Every line of the material is to be set down exactly as written.

━━━━━ DATASET EXCERPT

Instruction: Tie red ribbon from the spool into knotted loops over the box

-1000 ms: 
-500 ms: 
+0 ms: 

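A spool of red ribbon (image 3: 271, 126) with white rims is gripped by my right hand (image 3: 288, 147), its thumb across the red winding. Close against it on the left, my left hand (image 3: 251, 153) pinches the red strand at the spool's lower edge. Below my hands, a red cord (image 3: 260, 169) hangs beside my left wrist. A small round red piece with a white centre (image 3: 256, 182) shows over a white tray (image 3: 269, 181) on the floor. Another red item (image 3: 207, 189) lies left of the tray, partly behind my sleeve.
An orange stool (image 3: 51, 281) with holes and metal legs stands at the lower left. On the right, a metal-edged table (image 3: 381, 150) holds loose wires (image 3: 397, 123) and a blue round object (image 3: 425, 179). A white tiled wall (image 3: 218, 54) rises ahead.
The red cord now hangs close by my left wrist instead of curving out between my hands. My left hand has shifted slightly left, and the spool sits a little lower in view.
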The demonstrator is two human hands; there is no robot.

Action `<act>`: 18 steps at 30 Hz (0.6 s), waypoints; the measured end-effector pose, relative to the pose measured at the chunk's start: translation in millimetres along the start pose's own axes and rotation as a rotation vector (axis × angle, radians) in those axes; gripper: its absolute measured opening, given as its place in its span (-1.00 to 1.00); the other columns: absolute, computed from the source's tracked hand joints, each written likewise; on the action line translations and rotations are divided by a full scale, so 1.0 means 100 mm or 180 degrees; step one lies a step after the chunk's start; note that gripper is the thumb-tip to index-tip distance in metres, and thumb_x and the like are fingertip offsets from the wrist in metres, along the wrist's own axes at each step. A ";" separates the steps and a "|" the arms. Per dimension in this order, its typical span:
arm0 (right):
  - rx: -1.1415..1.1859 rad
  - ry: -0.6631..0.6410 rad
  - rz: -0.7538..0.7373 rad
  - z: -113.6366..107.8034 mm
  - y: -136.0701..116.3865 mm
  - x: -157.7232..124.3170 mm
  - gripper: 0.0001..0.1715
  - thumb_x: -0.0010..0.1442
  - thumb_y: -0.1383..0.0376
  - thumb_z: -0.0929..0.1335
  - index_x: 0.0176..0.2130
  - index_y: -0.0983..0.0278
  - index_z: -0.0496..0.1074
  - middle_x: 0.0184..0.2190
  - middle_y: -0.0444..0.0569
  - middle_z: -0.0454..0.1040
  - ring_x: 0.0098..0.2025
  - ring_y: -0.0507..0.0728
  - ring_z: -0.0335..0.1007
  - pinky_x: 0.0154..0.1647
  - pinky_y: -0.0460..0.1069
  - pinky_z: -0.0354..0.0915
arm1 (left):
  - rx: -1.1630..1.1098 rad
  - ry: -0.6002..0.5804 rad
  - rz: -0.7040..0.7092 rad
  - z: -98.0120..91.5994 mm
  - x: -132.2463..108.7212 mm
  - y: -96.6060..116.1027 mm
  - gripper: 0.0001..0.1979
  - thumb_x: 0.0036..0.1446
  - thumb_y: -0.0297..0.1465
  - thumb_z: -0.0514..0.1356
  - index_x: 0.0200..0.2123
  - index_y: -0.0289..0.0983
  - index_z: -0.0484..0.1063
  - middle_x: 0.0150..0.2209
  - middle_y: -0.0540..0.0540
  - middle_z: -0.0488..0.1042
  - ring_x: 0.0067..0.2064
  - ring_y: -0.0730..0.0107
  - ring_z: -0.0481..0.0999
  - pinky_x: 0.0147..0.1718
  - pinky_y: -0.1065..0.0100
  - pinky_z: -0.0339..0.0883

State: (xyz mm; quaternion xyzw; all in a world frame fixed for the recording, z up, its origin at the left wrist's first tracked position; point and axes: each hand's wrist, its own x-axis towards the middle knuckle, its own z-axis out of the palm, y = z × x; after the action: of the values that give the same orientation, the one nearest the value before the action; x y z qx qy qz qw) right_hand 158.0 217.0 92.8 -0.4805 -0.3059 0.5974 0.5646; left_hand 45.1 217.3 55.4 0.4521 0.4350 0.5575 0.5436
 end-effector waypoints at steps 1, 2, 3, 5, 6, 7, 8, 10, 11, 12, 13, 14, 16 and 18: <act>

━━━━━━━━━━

THE ANSWER »
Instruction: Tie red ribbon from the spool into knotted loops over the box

-1000 ms: 
-500 ms: 
+0 ms: 

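A spool of red ribbon (image 3: 271, 126) with white rims is gripped by my right hand (image 3: 288, 147), its thumb across the red winding. Close against it on the left, my left hand (image 3: 251, 153) pinches the red strand at the spool's lower edge. Below my hands, a red cord (image 3: 260, 169) hangs beside my left wrist. A small round red piece with a white centre (image 3: 256, 182) shows over a white tray (image 3: 269, 181) on the floor. Another red item (image 3: 207, 189) lies left of the tray, partly behind my sleeve.
An orange stool (image 3: 51, 281) with holes and metal legs stands at the lower left. On the right, a metal-edged table (image 3: 381, 150) holds loose wires (image 3: 397, 123) and a blue round object (image 3: 425, 179). A white tiled wall (image 3: 218, 54) rises ahead.
The red cord now hangs close by my left wrist instead of curving out between my hands. My left hand has shifted slightly left, and the spool sits a little lower in view.
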The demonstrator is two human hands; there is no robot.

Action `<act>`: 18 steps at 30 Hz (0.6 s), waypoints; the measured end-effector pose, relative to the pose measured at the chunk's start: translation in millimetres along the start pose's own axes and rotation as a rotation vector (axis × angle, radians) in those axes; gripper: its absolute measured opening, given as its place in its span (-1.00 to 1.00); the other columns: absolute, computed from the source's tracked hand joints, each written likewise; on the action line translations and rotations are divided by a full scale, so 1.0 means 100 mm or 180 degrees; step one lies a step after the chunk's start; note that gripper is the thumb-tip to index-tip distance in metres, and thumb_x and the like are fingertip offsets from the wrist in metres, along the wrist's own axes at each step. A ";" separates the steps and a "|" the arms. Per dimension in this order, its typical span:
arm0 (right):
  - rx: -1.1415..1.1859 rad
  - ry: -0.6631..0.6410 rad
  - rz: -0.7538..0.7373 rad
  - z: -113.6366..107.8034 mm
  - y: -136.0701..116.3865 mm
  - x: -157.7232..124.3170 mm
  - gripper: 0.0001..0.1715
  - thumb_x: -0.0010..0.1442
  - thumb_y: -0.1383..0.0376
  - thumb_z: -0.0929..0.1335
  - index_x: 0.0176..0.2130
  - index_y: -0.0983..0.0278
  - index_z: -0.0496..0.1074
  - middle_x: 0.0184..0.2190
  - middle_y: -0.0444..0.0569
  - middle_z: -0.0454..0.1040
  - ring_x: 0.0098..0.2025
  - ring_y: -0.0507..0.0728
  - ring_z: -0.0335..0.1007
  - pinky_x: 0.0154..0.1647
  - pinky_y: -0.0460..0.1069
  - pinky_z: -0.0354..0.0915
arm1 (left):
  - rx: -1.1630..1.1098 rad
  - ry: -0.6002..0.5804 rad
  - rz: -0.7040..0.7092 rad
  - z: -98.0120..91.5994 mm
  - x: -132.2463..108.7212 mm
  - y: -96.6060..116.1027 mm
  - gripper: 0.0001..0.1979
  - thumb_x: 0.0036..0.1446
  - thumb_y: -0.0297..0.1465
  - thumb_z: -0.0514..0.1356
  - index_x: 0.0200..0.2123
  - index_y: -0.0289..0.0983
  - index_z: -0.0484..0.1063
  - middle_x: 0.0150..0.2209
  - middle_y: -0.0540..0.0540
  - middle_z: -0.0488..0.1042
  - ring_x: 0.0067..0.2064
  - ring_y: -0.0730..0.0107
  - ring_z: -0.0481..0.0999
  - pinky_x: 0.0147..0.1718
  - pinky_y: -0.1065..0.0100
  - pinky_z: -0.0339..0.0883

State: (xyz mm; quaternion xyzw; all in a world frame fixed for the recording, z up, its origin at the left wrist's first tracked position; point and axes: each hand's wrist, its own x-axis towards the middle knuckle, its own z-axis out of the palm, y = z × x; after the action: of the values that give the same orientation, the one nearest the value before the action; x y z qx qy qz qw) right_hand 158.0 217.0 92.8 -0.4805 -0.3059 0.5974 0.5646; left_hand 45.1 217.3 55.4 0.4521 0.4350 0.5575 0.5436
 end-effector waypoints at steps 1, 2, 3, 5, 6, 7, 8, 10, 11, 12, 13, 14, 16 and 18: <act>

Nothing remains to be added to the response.